Hi @DataBuzzer,
It is true that the proposed solutions uses some python programming concepts that we didn’t learn yet. We are working on improving that.
However, it is possible to solve this questions without them.
Lambda
A lambda function is like a regular function but defined with another syntax. The code:
def pandas_algo():
get_max_relevance = lambda x : x.loc[x["relevance"].idxmax(), "product_link"]
return data.groupby("query").apply(get_max_relevance)

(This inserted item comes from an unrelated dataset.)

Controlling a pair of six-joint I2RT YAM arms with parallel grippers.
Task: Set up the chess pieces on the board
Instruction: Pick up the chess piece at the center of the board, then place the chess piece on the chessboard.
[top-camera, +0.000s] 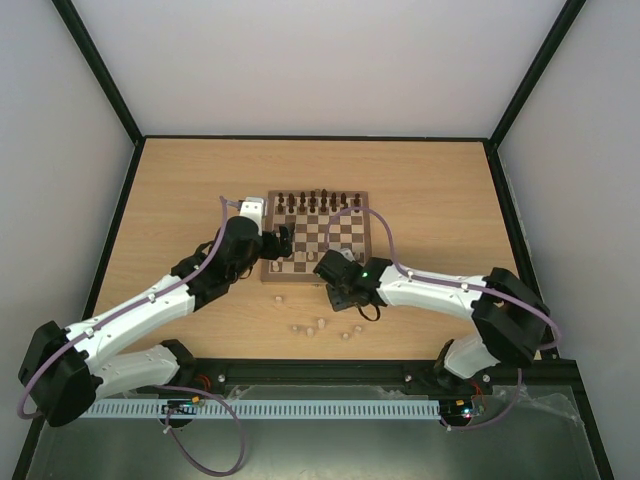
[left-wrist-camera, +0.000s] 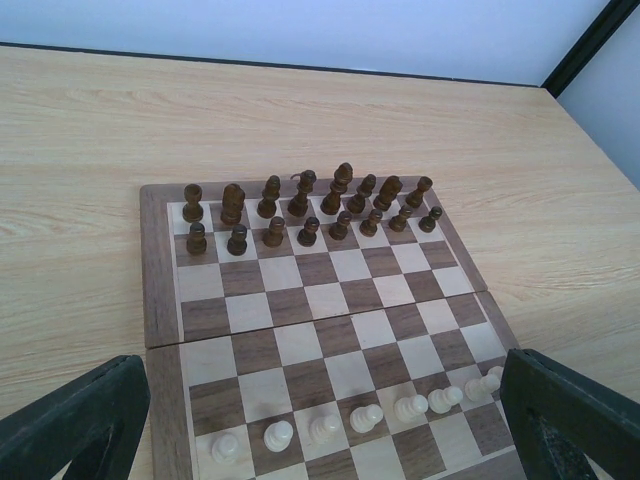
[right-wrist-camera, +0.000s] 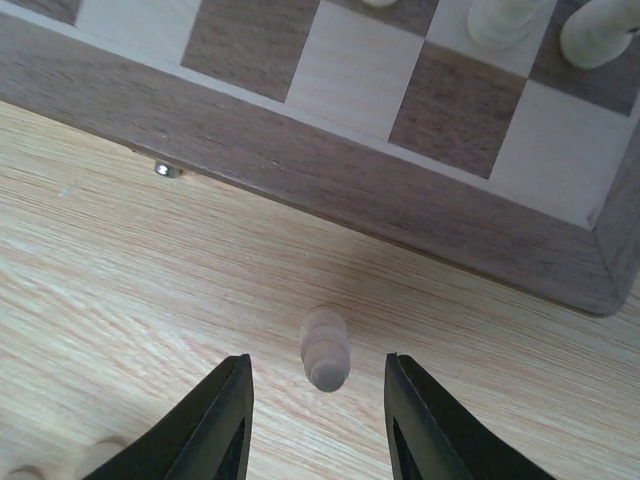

Is the same as the following:
def get_max_relevance(x):
return x.loc[x["relevance"].idxmax(), "product_link"]
def pandas_algo():
return data.groupby("query").apply(get_max_relevance)
There is a course on lambda functions later in the DE paths but I agree that we should not be using them before teaching it.
Enumerate
When you do a for
loop using enumerate()
you get access to both the index and the value rather than just the value.
For example, a simple for
loop will iterate over the values:
for value in [5, 7, 3, 8]:
print(value)
5
7
3
8
Using enumerate
will iterate over the indexes and the values at the same time:
for index, value in enumerate([5, 7, 3, 8]):
print(index, value)
0 5
1 7
2 3
3 8
In the solution we use it but it is totally possible to solve it without it. The algo()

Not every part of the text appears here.